Assigned task
The full listing below should be printed word for word.

Information provided
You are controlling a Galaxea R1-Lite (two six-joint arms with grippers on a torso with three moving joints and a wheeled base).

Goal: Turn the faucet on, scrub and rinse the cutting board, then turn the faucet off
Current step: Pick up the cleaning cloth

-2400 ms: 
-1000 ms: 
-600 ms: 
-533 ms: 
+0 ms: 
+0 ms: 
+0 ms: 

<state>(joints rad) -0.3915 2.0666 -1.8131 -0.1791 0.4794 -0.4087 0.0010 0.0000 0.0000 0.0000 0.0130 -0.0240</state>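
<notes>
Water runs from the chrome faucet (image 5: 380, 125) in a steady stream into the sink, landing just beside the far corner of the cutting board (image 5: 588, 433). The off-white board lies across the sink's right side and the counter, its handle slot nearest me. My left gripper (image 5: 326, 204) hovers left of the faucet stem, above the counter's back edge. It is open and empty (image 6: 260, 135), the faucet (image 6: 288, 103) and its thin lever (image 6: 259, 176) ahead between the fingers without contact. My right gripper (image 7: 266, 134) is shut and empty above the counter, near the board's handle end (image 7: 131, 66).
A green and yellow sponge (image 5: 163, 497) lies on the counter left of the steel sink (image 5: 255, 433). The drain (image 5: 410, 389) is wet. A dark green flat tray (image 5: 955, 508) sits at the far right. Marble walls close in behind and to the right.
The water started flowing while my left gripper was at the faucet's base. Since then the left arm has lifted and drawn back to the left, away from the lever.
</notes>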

Result
You are controlling a Galaxea R1-Lite (two six-joint arms with grippers on a torso with three moving joints and a wheeled base).

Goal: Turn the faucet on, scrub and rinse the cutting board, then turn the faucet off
Current step: Pick up the cleaning cloth

-2400 ms: 
-1000 ms: 
-600 ms: 
-533 ms: 
+0 ms: 
+0 ms: 
+0 ms: 

<state>(joints rad) -0.3915 2.0666 -1.8131 -0.1791 0.4794 -0.4087 0.0010 0.0000 0.0000 0.0000 0.0130 -0.0240</state>
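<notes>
Water runs from the chrome faucet (image 5: 380, 125) in a steady stream into the sink, landing just beside the far corner of the cutting board (image 5: 588, 433). The off-white board lies across the sink's right side and the counter, its handle slot nearest me. My left gripper (image 5: 326, 204) hovers left of the faucet stem, above the counter's back edge. It is open and empty (image 6: 260, 135), the faucet (image 6: 288, 103) and its thin lever (image 6: 259, 176) ahead between the fingers without contact. My right gripper (image 7: 266, 134) is shut and empty above the counter, near the board's handle end (image 7: 131, 66).
A green and yellow sponge (image 5: 163, 497) lies on the counter left of the steel sink (image 5: 255, 433). The drain (image 5: 410, 389) is wet. A dark green flat tray (image 5: 955, 508) sits at the far right. Marble walls close in behind and to the right.
The water started flowing while my left gripper was at the faucet's base. Since then the left arm has lifted and drawn back to the left, away from the lever.
</notes>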

This answer has been written out in full.